_Your instructions:_ Whatever appears in the records, write it out again exactly.

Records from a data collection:
+++

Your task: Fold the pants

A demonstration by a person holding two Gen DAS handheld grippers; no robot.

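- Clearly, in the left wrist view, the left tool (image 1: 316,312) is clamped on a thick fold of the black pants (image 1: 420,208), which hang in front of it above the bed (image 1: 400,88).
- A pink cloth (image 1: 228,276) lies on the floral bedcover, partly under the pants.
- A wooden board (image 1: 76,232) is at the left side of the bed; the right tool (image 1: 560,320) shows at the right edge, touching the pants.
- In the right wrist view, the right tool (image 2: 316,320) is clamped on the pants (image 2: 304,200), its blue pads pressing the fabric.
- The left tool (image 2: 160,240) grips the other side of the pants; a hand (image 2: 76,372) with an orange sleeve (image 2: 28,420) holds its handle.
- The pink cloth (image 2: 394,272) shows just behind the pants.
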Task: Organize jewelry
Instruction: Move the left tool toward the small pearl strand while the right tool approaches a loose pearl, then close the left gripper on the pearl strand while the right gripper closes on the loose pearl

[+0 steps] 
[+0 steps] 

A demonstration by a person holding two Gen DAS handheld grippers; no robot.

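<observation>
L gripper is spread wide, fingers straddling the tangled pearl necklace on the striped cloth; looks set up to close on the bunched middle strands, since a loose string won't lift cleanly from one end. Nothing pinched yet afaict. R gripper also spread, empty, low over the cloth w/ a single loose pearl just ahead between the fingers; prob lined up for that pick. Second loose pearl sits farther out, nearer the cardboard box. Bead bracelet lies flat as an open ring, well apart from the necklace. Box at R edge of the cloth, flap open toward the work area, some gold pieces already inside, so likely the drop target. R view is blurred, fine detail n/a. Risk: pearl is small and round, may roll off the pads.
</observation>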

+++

_Output for this task:_
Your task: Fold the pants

A demonstration by a person holding two Gen DAS handheld grippers; no robot.

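- Clearly, in the left wrist view, the left tool (image 1: 316,312) is clamped on a thick fold of the black pants (image 1: 420,208), which hang in front of it above the bed (image 1: 400,88).
- A pink cloth (image 1: 228,276) lies on the floral bedcover, partly under the pants.
- A wooden board (image 1: 76,232) is at the left side of the bed; the right tool (image 1: 560,320) shows at the right edge, touching the pants.
- In the right wrist view, the right tool (image 2: 316,320) is clamped on the pants (image 2: 304,200), its blue pads pressing the fabric.
- The left tool (image 2: 160,240) grips the other side of the pants; a hand (image 2: 76,372) with an orange sleeve (image 2: 28,420) holds its handle.
- The pink cloth (image 2: 394,272) shows just behind the pants.
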Task: Organize jewelry
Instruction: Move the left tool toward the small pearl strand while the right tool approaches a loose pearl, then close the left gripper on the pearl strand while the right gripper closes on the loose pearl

[+0 steps] 
[+0 steps] 

A demonstration by a person holding two Gen DAS handheld grippers; no robot.

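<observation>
L gripper is spread wide, fingers straddling the tangled pearl necklace on the striped cloth; looks set up to close on the bunched middle strands, since a loose string won't lift cleanly from one end. Nothing pinched yet afaict. R gripper also spread, empty, low over the cloth w/ a single loose pearl just ahead between the fingers; prob lined up for that pick. Second loose pearl sits farther out, nearer the cardboard box. Bead bracelet lies flat as an open ring, well apart from the necklace. Box at R edge of the cloth, flap open toward the work area, some gold pieces already inside, so likely the drop target. R view is blurred, fine detail n/a. Risk: pearl is small and round, may roll off the pads.
</observation>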

This exercise requires no further response.